== AVAILABLE DATA
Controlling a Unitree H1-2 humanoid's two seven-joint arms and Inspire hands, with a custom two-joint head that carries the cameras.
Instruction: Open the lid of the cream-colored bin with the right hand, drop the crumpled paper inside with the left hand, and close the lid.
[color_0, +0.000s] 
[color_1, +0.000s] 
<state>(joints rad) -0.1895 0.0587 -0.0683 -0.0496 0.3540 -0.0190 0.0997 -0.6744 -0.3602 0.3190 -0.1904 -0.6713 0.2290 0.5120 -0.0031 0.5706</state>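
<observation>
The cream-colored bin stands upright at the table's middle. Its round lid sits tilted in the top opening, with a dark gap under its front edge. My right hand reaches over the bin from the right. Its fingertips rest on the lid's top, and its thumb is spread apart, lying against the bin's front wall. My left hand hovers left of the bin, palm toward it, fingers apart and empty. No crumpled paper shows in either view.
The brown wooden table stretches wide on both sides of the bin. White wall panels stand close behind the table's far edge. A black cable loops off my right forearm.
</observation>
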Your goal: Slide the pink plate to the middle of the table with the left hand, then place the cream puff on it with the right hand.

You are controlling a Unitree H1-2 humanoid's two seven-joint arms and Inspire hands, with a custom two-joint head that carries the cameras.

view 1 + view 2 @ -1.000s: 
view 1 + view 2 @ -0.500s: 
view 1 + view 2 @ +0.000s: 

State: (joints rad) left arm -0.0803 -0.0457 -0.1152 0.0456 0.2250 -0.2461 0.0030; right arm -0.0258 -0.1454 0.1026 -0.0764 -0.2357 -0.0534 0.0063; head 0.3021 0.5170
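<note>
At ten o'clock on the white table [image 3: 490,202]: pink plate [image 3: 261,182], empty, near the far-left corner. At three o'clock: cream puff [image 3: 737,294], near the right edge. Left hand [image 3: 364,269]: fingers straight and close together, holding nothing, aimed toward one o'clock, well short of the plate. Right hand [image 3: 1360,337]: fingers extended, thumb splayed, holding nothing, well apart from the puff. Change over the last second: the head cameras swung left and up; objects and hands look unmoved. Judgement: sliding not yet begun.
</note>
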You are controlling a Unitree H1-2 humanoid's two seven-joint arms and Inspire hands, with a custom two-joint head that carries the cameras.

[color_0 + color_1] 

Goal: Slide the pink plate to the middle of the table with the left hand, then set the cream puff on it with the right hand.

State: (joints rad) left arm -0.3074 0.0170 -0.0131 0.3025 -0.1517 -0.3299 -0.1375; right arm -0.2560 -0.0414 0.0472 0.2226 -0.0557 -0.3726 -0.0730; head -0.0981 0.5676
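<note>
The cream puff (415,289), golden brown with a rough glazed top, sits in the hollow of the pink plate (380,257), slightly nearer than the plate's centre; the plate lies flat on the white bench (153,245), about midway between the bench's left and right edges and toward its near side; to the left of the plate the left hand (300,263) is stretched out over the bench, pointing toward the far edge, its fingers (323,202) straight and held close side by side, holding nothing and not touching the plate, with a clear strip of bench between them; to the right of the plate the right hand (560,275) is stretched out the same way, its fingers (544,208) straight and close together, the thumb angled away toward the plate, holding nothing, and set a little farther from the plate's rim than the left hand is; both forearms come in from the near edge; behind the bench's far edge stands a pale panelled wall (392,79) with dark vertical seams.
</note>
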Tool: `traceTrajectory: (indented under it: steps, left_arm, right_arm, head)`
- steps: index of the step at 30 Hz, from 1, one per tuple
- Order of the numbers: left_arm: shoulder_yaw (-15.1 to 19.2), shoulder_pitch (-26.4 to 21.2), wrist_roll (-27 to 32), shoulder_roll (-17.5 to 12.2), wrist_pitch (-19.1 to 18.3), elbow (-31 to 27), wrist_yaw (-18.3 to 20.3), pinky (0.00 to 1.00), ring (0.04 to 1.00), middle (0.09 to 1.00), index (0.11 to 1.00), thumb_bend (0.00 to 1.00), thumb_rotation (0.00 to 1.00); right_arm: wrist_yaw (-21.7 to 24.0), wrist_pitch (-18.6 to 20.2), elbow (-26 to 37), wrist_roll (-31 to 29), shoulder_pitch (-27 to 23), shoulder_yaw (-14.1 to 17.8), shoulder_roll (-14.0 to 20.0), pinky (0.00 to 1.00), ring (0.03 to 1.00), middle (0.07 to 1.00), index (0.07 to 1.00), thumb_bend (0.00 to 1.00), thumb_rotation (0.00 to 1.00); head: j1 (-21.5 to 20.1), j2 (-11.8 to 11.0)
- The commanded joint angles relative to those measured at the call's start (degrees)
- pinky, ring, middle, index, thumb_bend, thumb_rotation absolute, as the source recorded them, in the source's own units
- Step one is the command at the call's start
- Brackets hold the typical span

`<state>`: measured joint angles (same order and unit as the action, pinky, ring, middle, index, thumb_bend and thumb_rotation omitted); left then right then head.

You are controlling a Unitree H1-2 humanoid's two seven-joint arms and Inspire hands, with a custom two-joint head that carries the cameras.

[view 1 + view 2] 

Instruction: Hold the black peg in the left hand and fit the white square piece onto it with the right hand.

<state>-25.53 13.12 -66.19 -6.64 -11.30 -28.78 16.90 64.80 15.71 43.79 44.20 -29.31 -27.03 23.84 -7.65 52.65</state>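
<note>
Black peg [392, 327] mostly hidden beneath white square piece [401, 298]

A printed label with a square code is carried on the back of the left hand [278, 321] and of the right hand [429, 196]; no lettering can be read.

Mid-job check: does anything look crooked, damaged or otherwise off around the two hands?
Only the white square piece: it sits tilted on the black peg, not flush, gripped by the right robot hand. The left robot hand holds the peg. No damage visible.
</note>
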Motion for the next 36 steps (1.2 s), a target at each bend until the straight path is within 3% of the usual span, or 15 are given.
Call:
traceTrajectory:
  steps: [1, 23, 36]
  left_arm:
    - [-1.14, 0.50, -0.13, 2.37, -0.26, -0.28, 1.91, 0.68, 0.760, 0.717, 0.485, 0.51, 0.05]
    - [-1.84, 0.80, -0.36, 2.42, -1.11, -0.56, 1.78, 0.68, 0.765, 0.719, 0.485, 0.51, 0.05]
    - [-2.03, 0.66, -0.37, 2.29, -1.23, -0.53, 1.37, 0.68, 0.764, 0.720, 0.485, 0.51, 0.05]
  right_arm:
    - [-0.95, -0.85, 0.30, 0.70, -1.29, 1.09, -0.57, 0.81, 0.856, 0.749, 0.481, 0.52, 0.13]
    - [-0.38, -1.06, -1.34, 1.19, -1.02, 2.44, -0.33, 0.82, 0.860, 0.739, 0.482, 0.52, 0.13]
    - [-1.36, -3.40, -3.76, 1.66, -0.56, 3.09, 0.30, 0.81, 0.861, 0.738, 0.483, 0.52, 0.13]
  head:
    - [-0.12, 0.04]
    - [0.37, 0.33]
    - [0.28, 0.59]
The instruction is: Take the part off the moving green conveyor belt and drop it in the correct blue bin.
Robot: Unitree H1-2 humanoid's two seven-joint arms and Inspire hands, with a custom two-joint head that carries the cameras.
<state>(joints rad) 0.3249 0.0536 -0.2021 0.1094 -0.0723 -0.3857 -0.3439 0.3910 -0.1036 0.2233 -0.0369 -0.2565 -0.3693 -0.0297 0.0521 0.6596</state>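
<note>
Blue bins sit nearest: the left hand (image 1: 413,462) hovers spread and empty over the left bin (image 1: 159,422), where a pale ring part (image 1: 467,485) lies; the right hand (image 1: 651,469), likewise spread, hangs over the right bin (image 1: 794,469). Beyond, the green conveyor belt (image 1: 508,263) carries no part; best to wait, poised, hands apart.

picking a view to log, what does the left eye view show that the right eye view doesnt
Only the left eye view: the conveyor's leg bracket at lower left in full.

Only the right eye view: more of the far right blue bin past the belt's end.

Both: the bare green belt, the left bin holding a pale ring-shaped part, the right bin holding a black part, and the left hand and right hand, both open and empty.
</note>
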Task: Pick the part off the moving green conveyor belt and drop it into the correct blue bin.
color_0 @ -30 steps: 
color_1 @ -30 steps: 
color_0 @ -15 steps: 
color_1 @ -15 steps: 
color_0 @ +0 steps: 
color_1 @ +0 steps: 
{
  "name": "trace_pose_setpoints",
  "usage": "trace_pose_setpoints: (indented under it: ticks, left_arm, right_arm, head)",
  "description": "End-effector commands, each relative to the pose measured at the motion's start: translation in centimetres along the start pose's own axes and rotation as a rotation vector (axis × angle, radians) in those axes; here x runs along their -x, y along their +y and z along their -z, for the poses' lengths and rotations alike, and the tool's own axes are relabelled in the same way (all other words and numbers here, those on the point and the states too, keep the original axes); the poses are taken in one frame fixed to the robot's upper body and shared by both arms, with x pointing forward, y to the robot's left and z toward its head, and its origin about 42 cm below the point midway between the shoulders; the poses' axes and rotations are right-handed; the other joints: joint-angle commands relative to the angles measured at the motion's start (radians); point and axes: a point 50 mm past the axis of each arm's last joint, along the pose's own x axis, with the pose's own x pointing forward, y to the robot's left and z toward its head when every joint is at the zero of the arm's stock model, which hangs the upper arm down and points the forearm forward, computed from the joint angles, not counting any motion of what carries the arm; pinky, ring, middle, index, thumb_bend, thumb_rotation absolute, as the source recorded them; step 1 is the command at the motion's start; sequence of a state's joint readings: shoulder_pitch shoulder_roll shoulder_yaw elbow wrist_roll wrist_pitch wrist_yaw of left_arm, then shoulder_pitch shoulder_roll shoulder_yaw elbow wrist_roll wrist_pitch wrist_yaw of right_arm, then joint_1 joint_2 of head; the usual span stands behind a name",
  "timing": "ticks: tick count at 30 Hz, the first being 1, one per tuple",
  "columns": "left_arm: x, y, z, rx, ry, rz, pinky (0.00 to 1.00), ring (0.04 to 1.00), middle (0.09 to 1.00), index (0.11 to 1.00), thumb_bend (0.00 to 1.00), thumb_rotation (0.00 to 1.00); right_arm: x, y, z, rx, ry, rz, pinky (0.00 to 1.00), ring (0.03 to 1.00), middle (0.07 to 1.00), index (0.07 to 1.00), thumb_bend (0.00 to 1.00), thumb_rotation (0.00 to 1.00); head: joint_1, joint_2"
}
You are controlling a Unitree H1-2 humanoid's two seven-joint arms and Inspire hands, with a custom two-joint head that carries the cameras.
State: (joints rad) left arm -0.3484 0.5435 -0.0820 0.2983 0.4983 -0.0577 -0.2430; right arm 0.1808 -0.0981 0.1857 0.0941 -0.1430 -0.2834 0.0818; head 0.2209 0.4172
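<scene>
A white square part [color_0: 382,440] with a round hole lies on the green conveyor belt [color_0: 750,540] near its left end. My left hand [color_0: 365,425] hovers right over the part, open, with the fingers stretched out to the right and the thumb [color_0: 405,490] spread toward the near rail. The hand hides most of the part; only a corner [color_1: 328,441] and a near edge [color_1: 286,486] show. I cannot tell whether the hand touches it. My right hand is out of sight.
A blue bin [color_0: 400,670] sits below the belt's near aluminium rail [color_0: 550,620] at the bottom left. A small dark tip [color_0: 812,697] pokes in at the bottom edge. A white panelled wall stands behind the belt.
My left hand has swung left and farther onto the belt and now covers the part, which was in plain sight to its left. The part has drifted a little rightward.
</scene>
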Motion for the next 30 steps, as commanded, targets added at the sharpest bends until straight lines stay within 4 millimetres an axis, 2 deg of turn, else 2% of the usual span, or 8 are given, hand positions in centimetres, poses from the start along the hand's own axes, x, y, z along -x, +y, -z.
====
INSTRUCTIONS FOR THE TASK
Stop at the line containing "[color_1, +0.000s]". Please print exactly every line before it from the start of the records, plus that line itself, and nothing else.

THE COMPLETED TASK
Controlling a Unitree H1-2 humanoid's two seven-joint arms and Inspire hands, with a custom two-joint head that carries the cameras.
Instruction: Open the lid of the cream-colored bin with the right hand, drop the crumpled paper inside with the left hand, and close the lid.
[color_0, +0.000s] 
[color_1, +0.000s] 

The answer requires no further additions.